→ Exercise brief:
Return every line from the one with "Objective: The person" through the one with "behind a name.", inclusive, exactly as it appears below.

→ Extracted records:
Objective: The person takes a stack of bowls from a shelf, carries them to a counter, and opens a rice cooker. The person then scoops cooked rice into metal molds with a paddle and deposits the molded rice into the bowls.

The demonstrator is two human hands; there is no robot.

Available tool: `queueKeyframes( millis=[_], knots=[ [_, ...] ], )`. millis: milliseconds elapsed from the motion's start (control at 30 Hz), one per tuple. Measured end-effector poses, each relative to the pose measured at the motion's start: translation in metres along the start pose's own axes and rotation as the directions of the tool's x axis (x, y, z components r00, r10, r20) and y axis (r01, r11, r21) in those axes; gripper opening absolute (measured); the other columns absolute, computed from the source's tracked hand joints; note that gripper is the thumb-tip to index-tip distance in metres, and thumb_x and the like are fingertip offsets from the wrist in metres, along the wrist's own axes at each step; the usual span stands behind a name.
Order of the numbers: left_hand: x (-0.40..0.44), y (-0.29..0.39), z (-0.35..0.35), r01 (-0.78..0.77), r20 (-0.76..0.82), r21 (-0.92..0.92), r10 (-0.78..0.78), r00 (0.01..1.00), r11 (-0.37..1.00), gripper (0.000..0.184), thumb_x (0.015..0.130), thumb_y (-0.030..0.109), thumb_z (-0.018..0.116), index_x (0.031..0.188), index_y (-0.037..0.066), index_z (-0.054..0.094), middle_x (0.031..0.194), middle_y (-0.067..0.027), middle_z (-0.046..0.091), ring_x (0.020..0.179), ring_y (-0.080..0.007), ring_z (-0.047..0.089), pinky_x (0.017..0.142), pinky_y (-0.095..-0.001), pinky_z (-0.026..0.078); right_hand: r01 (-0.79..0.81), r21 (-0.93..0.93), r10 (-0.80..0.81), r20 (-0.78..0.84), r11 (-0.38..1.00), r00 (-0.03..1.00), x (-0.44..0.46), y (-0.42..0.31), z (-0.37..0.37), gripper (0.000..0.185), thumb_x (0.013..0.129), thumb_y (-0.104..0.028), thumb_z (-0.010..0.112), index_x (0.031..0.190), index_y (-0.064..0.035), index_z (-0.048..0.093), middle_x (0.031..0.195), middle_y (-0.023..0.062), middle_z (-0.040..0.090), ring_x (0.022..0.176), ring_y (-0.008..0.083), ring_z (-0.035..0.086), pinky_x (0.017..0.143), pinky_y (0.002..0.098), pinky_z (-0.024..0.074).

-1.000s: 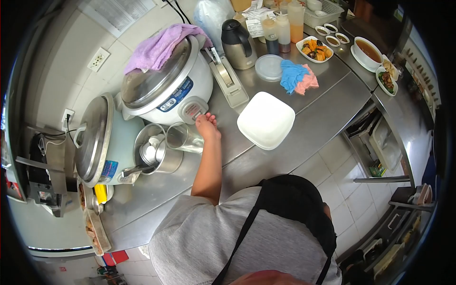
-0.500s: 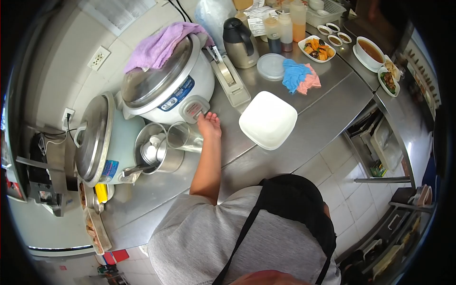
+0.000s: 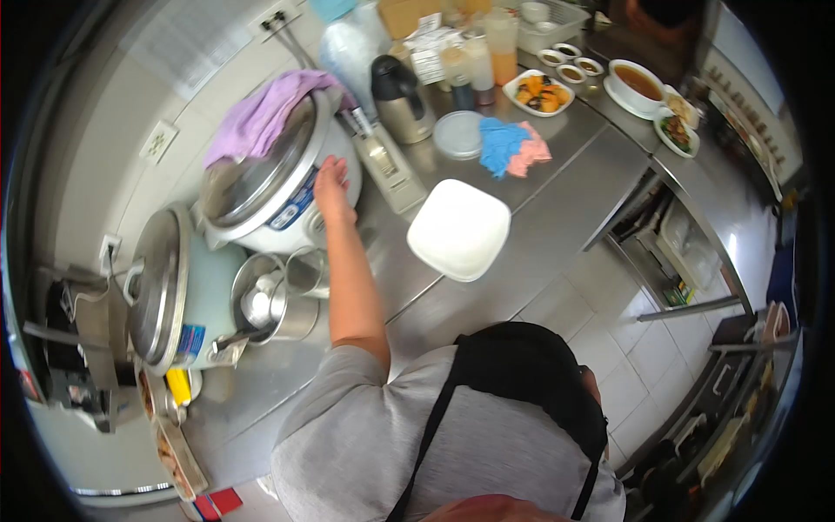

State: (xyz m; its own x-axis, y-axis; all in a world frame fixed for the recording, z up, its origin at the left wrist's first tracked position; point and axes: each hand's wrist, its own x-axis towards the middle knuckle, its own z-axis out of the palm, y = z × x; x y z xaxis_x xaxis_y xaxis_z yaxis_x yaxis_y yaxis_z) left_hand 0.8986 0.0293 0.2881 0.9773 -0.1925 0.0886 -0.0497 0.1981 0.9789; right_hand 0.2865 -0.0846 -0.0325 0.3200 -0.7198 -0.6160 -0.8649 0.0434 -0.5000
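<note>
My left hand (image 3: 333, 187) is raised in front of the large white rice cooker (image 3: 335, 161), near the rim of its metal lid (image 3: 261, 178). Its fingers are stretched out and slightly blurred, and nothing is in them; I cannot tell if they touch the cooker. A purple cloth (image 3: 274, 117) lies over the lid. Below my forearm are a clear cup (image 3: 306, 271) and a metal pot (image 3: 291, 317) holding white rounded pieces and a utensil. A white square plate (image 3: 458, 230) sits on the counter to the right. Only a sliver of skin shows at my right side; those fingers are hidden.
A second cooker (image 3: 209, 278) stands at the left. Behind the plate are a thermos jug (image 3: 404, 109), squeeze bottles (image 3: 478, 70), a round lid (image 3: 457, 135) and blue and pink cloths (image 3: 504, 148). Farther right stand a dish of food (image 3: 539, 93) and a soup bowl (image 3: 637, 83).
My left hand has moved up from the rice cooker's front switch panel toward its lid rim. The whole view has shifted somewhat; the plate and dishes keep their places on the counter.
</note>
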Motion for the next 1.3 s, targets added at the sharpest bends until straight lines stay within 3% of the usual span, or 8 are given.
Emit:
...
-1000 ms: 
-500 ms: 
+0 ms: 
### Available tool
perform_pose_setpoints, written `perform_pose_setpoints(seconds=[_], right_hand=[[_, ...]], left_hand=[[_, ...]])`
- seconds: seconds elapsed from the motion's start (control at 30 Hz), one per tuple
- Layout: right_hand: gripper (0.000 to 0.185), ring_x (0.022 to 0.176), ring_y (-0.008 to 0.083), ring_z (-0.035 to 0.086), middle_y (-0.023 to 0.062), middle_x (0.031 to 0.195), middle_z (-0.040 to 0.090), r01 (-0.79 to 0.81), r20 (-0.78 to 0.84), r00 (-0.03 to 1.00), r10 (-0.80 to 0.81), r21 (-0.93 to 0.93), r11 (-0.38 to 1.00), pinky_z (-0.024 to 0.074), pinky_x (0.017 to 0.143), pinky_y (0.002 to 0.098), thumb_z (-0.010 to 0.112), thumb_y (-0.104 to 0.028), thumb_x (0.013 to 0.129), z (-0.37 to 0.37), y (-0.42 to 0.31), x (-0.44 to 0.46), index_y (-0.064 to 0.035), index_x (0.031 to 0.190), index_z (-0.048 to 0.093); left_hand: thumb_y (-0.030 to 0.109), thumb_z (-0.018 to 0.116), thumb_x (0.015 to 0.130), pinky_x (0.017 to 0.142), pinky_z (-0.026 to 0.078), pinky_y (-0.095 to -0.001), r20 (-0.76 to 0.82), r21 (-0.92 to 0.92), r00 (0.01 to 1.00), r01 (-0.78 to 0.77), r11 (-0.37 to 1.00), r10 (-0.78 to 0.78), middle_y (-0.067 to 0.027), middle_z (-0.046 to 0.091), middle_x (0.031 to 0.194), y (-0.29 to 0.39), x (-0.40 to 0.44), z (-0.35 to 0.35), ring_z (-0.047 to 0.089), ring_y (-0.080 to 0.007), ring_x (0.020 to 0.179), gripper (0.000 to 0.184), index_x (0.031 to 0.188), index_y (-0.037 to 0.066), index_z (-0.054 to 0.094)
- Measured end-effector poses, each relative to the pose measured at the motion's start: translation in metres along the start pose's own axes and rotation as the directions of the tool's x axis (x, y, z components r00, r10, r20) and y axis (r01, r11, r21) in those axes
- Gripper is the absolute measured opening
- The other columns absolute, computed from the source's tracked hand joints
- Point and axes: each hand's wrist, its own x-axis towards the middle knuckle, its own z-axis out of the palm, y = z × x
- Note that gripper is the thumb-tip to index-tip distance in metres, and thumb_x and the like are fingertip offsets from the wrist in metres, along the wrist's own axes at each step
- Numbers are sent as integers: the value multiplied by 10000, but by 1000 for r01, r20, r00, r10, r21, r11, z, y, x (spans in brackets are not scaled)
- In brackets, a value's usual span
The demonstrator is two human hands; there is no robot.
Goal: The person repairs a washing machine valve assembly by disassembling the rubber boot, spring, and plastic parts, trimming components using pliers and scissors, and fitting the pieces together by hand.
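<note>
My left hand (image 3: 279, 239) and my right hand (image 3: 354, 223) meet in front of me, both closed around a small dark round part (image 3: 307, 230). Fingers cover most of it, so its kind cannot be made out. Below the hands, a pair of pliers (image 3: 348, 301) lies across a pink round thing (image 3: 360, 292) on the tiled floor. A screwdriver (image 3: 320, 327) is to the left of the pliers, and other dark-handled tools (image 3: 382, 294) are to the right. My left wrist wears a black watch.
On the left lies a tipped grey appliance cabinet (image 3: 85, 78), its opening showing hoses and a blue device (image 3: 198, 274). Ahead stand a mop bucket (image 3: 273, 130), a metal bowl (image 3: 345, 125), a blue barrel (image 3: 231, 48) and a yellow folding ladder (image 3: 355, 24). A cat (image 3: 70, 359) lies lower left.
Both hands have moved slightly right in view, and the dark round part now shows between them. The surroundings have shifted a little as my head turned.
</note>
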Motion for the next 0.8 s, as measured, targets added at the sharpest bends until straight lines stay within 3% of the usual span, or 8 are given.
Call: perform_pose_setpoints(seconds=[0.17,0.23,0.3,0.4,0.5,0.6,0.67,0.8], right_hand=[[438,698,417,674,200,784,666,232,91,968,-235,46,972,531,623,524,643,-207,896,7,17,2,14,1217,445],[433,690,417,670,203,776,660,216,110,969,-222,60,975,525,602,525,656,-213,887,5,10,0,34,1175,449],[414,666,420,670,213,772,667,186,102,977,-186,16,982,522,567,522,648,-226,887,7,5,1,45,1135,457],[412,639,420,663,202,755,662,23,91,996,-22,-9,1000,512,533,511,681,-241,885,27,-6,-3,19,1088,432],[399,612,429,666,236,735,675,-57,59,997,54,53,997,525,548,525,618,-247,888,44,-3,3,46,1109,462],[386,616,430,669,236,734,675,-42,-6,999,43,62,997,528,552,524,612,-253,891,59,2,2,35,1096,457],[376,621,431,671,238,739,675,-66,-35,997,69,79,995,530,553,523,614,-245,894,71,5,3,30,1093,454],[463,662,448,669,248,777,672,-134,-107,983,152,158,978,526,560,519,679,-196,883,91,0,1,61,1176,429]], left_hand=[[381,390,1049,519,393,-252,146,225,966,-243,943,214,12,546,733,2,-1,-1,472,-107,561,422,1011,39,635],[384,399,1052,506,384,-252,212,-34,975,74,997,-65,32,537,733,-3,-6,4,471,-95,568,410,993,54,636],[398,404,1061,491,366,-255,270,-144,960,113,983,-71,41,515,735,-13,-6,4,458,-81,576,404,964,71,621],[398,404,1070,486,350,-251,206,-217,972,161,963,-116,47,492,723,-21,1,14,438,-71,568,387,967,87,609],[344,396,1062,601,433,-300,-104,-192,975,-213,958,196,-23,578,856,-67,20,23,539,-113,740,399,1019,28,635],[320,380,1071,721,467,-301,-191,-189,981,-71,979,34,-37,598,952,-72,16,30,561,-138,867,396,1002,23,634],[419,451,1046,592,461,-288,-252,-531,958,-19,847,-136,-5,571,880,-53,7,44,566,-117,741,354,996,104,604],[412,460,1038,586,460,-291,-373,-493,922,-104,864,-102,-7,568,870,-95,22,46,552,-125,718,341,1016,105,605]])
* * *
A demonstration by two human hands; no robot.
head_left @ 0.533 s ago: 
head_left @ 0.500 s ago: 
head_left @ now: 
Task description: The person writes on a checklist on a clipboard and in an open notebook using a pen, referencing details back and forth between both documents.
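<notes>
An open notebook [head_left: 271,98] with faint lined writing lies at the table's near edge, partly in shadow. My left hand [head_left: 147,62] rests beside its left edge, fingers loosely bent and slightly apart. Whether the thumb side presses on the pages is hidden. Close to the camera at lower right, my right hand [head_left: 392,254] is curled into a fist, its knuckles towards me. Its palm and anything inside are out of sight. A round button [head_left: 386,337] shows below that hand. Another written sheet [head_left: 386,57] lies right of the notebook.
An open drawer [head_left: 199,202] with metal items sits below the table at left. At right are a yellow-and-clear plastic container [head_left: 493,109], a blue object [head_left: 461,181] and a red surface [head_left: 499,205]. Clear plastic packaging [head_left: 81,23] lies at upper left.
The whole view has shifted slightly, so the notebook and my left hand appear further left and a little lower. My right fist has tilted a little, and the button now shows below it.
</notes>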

→ Task solution:
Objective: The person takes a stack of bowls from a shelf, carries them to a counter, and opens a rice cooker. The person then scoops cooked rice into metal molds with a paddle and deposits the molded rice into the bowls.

The demonstrator is two human hands; there is no robot.

Available tool: `queueKeyframes( millis=[_], knots=[ [_, ...] ], )`. millis: milliseconds elapsed from the motion's start (control at 30 Hz), one per tuple. Measured end-effector poses, each relative to the pose measured at the motion's start: translation in metres along the start pose's own axes and rotation as the directions of the tool's x axis (x, y, z components r00, r10, r20) and y axis (r01, r11, r21) in those axes; gripper opening absolute (measured); the other columns absolute, computed from the source's tracked hand joints; note that gripper is the thumb-tip to index-tip distance in metres, and thumb_x and the like are fingertip offsets from the wrist in metres, along the wrist's own axes at each step; the usual span stands behind a name.

Nothing else remains to be done for this exercise.